The year is 1971. America is two years away from the oil crisis, the first Disney World just opened, and you’ve just got yourself a brand new Toyota Corolla Coupe. It is now 2020, but you wouldn’t know that by looking at this car.
This is Tu’s 1971 Toyota Corolla Coupe and it is a true survivor. Tu bought it from Craigslist when he was just window shopping around for a car. The previous owner had the motor built but he never really enjoyed it to its true potential and let it sit for a while; that’s when Tu stepped in. As he puts it, all his friends had classic JDM cars like Celicas and Corollas and he wanted in on the action.

Now he never had experience with classic cars and going from a modern car to a car with no power steering, no AC, and manual windows was quite the jump. On top of that, the car was not as great mechanically as it was visually. The exhaust wasn’t done quite right, the u-bolts for the rear axle were just a bent rod from Home Depot, the engine bay was full of battery acid corrosion, and eventually, the head cracked and the car started overheating. The first couple of years were rough, but as Tu spent more time learning the ins and outs of the car, things got easier.
Despite the initial mechanical goblins, a lot of the hard-to-find details were there: the badges, the trim pieces, and even the windshield chrome strips. The paint and its scratches are also original to the car but they give it more patina and character than if it was shiny and freshly painted.

The entire suspension is also new, the car is riding on some TOM’S Racing wheels, and it has all been freshly rewired. The engine is a built 3TC block with 2TC heads, Mikuni carburetors, and a myriad of other mechanical improvements. Check out the full build list here if you want to know everything that powers Tu’s Corolla.
In addition to that, Tu added a few modern spins to the car while keeping it mostly original. He added an immobilizer for theft protection, remote control headlights, LED lights, GPS speedometers, and some custom gauges with a custom-built insert to match the look and curvature of the dash. As he puts it, the car has an “old school feel and old school look but very modern electronics.”
Unlike the previous owner, Tu likes to have fun with his Corolla. He has taken it to Thunder Hill multiple times, he has autocrossed it half a dozen times, and he drives it everywhere he goes.

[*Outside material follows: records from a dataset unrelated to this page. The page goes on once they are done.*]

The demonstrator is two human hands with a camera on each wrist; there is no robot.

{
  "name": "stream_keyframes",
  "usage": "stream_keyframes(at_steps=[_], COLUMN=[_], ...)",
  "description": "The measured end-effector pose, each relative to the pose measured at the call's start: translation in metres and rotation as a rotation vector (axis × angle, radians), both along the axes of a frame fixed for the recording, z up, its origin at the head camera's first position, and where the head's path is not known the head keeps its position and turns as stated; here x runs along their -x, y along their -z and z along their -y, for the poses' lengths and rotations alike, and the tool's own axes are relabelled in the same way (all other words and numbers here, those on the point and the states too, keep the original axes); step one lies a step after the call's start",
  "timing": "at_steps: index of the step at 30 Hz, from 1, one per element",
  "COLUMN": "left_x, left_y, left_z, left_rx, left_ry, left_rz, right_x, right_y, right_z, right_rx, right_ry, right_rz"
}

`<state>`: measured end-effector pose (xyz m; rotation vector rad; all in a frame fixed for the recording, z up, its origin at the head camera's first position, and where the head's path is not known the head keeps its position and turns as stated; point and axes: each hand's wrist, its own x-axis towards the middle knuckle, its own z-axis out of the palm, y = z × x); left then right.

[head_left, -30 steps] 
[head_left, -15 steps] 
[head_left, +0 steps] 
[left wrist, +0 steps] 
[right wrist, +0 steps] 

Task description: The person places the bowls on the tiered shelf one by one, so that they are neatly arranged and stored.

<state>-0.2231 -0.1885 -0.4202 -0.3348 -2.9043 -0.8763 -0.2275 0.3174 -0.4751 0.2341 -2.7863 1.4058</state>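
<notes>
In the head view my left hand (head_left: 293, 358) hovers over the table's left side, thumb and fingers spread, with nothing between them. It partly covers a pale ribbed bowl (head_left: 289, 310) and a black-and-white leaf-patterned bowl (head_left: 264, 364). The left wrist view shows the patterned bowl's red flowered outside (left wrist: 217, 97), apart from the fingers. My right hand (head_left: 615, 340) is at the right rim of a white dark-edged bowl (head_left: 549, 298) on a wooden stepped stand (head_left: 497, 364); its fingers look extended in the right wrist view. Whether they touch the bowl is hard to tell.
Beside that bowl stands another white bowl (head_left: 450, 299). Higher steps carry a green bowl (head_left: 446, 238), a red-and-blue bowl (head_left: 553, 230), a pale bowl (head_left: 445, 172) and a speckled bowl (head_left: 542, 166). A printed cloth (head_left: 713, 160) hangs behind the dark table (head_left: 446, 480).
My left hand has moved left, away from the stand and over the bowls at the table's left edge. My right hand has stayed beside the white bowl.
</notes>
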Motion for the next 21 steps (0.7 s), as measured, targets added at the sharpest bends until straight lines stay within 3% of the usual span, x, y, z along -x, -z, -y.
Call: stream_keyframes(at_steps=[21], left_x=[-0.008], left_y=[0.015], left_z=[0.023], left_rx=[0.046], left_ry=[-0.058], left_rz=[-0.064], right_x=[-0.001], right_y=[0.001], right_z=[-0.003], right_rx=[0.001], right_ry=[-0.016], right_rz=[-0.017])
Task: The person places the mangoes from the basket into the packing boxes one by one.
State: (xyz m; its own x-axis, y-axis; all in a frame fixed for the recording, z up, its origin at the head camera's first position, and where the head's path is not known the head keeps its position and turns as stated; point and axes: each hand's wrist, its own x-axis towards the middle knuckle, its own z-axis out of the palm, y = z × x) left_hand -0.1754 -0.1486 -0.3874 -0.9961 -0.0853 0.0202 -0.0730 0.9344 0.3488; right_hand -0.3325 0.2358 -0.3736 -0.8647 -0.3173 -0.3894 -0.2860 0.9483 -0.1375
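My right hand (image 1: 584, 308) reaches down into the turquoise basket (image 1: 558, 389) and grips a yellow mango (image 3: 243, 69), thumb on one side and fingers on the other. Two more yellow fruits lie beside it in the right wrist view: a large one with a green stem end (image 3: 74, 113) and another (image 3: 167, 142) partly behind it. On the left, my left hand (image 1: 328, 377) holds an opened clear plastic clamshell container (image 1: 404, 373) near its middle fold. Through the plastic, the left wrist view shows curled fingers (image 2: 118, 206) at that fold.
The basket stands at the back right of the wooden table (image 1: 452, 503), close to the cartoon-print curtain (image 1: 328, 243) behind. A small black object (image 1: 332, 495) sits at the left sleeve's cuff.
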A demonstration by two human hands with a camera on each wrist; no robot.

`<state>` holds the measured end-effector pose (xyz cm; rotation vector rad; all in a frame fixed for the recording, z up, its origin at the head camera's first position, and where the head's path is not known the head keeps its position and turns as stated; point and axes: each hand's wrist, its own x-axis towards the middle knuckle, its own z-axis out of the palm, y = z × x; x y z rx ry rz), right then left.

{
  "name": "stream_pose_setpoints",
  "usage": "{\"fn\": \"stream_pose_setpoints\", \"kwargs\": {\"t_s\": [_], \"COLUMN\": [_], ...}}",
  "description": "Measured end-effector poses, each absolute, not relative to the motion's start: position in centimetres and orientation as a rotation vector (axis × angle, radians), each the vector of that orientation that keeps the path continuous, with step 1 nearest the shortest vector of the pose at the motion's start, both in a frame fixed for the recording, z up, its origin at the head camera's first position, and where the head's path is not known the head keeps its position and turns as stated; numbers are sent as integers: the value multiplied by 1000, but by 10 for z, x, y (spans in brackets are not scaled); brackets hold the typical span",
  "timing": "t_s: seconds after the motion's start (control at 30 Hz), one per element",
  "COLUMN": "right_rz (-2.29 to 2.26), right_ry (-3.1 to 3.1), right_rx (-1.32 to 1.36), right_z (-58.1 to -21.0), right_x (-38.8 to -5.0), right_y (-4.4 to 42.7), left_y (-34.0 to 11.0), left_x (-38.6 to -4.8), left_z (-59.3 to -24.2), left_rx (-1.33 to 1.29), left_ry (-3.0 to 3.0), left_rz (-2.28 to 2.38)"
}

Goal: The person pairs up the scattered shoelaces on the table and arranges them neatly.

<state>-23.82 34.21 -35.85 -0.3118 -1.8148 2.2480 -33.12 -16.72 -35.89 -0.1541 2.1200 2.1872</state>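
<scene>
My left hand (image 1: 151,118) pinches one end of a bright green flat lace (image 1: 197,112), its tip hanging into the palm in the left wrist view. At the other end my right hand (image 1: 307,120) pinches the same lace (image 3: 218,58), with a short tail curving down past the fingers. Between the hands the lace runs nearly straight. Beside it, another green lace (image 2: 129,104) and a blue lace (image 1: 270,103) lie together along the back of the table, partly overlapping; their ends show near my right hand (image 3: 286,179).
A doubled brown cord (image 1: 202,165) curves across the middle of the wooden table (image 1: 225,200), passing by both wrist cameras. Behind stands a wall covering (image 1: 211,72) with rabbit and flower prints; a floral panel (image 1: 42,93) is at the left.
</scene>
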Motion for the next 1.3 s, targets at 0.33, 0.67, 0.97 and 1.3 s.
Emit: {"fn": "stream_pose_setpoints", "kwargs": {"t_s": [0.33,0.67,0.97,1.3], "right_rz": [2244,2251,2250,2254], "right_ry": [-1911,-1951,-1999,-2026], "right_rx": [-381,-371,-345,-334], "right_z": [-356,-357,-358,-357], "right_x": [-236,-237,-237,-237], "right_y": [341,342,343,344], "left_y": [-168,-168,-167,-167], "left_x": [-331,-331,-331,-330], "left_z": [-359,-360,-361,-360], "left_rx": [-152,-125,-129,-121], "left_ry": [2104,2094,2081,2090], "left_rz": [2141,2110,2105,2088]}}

As for its future, he plans to keep it as it is. He has a spare head that he is building with bigger valves and ports for a bit more horsepower but the bottom end will stay the same. Even if the Corolla only pushes 110 HP on a dyno, that’s not what he bought it for. It’s a true surviving time machine and cars like it are starting to be rarer and rarer as time goes by.
Big thank you to Tu for introducing me to his car and letting me take a look around it! I had a great time talking to him about it and I wish him the best of luck with it in the future. Be sure to stay tuned for another “Best of Sacramento” article later this week!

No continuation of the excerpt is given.